## GOAL OF THE EXERCISE:
Return each line of the entries that mentions the word "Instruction".

[Collection entries]
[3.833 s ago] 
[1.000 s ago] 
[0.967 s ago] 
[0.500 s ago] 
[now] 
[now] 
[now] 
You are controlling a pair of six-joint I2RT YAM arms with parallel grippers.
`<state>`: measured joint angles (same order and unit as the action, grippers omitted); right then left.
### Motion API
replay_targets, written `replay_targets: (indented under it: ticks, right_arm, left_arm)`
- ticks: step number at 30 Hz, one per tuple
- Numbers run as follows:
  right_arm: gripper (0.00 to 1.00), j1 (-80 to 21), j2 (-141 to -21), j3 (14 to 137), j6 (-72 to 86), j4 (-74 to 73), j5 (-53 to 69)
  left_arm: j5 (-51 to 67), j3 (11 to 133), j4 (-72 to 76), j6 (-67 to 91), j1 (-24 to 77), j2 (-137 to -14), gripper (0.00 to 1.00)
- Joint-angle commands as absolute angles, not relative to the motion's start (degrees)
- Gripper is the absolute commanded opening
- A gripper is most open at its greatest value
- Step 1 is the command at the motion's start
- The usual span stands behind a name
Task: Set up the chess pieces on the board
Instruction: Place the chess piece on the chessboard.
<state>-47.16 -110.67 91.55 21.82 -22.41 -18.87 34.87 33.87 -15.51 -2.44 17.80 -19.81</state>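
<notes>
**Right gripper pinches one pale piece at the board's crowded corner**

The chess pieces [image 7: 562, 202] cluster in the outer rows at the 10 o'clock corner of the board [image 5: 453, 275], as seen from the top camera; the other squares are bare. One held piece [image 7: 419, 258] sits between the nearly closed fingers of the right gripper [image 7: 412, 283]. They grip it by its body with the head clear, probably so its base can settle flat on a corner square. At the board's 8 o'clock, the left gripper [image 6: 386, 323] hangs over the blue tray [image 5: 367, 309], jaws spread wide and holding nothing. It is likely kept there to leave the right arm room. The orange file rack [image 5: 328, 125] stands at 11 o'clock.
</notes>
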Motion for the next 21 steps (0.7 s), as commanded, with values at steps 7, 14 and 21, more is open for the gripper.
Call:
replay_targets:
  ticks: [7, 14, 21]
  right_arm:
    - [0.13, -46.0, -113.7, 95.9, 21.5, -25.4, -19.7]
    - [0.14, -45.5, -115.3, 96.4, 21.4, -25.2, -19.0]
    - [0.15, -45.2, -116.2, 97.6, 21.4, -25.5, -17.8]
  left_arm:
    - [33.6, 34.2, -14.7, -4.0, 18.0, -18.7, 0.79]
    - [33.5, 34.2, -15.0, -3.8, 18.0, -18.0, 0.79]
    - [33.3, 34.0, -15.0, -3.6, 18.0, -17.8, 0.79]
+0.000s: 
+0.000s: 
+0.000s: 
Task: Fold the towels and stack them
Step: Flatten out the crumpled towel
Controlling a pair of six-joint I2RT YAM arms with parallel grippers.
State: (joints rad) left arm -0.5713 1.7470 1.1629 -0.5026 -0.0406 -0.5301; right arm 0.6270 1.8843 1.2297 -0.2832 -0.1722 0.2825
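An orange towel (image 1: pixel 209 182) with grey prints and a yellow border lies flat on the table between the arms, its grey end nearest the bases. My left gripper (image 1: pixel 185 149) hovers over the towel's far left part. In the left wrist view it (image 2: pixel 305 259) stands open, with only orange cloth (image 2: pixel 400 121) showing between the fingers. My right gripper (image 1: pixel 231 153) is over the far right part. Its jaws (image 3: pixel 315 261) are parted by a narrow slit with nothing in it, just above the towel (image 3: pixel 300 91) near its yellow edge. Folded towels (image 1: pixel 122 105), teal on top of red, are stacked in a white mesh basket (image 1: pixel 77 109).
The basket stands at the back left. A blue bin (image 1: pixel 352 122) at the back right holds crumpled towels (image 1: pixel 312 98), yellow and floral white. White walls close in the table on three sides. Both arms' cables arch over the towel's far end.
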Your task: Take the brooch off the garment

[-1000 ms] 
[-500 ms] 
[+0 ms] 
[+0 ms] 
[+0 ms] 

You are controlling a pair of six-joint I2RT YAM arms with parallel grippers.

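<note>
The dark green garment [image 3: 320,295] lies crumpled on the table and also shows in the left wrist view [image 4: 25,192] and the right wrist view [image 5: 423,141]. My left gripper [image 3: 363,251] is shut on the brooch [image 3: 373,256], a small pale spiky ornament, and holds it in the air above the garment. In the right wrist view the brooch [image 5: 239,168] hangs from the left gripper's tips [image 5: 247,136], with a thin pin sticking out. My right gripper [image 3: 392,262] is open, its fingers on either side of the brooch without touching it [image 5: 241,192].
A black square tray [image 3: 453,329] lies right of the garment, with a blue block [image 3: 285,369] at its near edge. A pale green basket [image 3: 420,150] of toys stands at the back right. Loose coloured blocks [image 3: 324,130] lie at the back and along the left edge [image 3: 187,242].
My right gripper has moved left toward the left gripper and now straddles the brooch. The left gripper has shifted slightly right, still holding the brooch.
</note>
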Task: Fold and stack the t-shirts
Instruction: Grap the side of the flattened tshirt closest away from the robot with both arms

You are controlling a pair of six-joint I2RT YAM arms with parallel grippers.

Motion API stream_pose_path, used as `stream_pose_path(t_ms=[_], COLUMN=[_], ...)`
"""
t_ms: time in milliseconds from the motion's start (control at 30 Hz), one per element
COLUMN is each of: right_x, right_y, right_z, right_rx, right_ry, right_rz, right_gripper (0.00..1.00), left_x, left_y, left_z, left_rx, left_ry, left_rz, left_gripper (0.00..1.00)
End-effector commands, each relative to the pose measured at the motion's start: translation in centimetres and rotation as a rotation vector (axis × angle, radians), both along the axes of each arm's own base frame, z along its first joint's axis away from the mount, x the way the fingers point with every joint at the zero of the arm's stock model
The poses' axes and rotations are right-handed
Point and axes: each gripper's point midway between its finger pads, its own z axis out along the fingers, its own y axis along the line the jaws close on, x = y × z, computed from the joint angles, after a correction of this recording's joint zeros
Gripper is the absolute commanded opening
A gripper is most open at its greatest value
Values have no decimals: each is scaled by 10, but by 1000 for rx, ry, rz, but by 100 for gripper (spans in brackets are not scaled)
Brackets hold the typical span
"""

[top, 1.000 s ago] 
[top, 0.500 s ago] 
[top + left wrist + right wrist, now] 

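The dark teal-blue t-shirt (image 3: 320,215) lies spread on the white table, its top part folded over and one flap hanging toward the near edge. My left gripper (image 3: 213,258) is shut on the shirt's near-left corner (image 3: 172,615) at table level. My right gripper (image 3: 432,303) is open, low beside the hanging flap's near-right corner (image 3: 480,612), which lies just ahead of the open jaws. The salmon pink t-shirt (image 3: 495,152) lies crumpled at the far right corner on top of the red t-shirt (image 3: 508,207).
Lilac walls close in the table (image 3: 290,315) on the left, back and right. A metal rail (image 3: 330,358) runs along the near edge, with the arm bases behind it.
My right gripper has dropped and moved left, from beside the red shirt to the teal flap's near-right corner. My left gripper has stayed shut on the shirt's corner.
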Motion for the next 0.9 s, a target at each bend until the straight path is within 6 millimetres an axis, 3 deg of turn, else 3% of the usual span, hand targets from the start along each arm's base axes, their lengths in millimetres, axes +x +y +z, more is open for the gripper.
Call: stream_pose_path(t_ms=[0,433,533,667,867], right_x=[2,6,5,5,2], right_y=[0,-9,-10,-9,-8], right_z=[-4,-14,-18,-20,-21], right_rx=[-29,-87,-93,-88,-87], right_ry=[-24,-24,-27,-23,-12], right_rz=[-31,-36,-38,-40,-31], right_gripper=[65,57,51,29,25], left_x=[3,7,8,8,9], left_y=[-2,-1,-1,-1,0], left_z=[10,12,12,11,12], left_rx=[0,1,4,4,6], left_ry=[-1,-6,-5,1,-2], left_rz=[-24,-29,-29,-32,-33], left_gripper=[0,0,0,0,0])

## REPLY TO THE TASK:
Instruction: Place the chess piece on the chessboard.
Instruction: Grap the side of the flattened tshirt closest away from the robot with both arms

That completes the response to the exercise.